Look, we’ve all been there. Staring at scikit-learn’s menu: RidgeCV, LassoCV, ElasticNetCV. Do you pick what the blog post said? What your coworker swore by? Or do you just throw them all at the wall and hope something sticks?
Well, a couple of folks at Instacart decided to stop the guesswork. They crunched through 134,400 simulations — yes, you read that right — to see if they could actually tell us which regularizer to use. And the results? They’re… interesting. And frankly, a little anticlimactic for those who like a good tech showdown.
Prediction vs. Reality: Who Cares About Accuracy?
Forget the endless debates. For the vast majority of us just trying to get a model to predict stuff, the headline is this: it barely matters. Ridge, Lasso, and ElasticNet are practically interchangeable for predictive accuracy. We’re talking differences in median RMSE of less than 0.3%. Unless you’ve got a ridiculously small dataset (fewer than 78 observations per feature, which is practically microscopic in production), the nuances between these regularization techniques get drowned out.
So, what’s the takeaway here? For pure prediction, just grab Ridge. It’s the fastest. And trust me, when you’re wrangling a dozen models, every second counts. The study found that the overhead for Lasso and ElasticNet, especially ElasticNet with its extra grid search on the L1 ratio, is substantial. We’re talking median run times that are 167-219 times longer in some cases, all for a negligible bump in accuracy. It’s like paying for a private jet to go across town.
This is where I usually start ranting about buzzwords and marketing. “Revolutionary! Game-changing!” the PR machines scream. But here, the reality is far more grounded. The study essentially says, “Chill out, your Lasso isn’t saving you 5% on RMSE.” It’s refreshing, if a little disappointing for anyone looking for a dramatic technical reveal.
When It Actually Does Matter: Variable Selection Under Fire
Now, if you’re not just predicting, but you’re trying to figure out which variables are actually important – and you’ve got correlated predictors (multicollinearity) – then yeah, your choice suddenly becomes critical. Lasso, in particular, can fall off a cliff here. Under high correlation and low signal, its ability to correctly identify the relevant features (its recall) can plummet to a dismal 0.18. Meanwhile, ElasticNet, designed with a bit of both worlds (L1 and L2 regularization), holds steady at a much more respectable 0.93.
“For variable selection, it matters enormously, especially under multicollinearity. Lasso’s recall collapses to 0.18 under high condition numbers with low signal, while ElasticNet maintains 0.93.”
This is the real meat of the paper for anyone doing feature engineering or needing interpretability. It’s not about a few decimal points in an accuracy score; it’s about trusting your model’s insights. And if you’re dealing with messy, real-world data that’s often riddled with correlated features, picking the wrong tool can lead you down a rabbit hole of incorrect feature importance.
Who’s Actually Paying for This Research?
This is what I always ask. These aren’t abstract academic exercises. The authors explicitly ground their simulations in eight real-world production ML models from Instacart. They’re dealing with demand forecasting, conversion prediction, inventory intelligence – the kind of stuff that directly impacts the bottom line. So, the question isn’t just ‘what’s theoretically best?’ but ‘what works when you’re trying to deliver actual business value?’ Instacart is clearly investing in understanding these fundamental choices because they can translate directly into better predictions and more efficient operations.
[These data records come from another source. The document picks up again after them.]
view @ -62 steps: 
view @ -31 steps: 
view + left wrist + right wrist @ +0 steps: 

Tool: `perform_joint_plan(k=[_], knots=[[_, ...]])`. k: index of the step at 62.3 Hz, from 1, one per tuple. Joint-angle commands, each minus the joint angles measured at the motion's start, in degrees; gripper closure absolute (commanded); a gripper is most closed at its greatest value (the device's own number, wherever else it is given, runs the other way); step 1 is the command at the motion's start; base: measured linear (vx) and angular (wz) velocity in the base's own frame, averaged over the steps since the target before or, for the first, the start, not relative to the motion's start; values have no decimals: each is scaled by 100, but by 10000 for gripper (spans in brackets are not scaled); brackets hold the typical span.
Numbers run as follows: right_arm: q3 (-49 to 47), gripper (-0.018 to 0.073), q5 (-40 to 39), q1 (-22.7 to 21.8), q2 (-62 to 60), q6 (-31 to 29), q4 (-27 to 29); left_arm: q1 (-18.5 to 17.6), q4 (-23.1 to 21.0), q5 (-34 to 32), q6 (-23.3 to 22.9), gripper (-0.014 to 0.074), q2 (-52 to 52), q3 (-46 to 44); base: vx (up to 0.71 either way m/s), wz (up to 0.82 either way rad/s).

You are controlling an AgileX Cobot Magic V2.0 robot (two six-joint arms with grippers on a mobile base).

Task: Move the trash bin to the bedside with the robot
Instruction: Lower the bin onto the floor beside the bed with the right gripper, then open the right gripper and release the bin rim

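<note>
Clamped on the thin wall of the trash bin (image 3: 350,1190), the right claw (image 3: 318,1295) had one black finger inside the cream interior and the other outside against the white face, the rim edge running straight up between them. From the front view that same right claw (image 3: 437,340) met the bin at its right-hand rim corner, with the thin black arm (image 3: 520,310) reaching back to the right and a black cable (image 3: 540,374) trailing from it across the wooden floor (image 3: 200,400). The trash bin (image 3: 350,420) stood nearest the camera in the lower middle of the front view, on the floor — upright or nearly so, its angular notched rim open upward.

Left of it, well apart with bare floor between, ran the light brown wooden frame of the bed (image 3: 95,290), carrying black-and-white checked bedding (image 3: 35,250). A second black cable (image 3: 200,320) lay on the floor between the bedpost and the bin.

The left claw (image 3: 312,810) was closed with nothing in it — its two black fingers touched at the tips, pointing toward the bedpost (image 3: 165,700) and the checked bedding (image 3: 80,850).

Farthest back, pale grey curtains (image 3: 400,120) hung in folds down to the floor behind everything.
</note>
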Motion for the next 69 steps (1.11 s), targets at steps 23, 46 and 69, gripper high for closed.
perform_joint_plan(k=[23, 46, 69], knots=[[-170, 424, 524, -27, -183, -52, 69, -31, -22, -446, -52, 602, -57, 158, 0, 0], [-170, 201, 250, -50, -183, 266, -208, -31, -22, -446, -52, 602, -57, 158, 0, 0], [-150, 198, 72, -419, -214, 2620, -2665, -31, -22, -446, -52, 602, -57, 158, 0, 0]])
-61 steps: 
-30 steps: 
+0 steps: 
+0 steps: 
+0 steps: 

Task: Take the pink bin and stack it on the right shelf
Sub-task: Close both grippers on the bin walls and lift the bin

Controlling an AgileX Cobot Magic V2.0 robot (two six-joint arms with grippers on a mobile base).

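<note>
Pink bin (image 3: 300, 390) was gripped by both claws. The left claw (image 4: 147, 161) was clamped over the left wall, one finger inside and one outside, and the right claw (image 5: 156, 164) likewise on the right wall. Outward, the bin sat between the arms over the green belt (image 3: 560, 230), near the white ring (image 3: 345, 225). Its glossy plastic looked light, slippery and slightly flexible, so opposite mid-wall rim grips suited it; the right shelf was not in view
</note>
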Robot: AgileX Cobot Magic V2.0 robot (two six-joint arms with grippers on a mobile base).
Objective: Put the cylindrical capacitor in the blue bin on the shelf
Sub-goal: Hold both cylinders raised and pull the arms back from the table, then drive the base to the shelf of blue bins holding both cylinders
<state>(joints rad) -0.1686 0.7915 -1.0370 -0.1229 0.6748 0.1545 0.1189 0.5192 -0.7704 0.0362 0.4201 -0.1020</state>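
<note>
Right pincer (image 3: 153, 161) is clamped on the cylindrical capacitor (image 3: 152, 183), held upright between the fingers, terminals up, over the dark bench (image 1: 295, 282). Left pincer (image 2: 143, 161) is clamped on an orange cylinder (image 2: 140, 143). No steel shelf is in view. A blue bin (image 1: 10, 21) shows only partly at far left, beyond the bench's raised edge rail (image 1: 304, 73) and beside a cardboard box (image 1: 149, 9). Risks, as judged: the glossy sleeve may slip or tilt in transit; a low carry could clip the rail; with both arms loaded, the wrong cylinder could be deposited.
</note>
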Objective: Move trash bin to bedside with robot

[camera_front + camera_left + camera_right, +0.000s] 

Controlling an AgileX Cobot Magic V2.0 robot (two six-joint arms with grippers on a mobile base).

And here’s a thought that the paper hints at but doesn’t belabor: the choice of regularization can also impact downstream processing. If you have a model that’s fantastic at selection, it might mean you can use a simpler, faster model afterward. Or, if you end up with a sparse set of features, that can simplify deployment and maintenance. It’s not just about the training run; it’s about the entire lifecycle.
The Post-Lasso OLS Red Flag
One clear loser in this study is Post-Lasso OLS. Apparently, it consistently underperforms across the board. If your goal is RMSE optimization, steer clear. It’s the only method that consistently lags. So, if you’ve been tempted by this approach, consider this a friendly, data-driven warning.
So, What Now?
Ultimately, the message from this massive simulation is one of pragmatism. For prediction, the differences are so small they’re statistically and practically insignificant for most. Focus on data quality, sample size, and model tuning. For variable selection, however, the devil is in the details, and understanding your data’s correlation structure is paramount.
It’s a good reminder that sometimes, the most complex problems have the simplest, albeit less glamorous, solutions. And sometimes, the most expensive research just confirms what many suspected: stick with the basics when they work.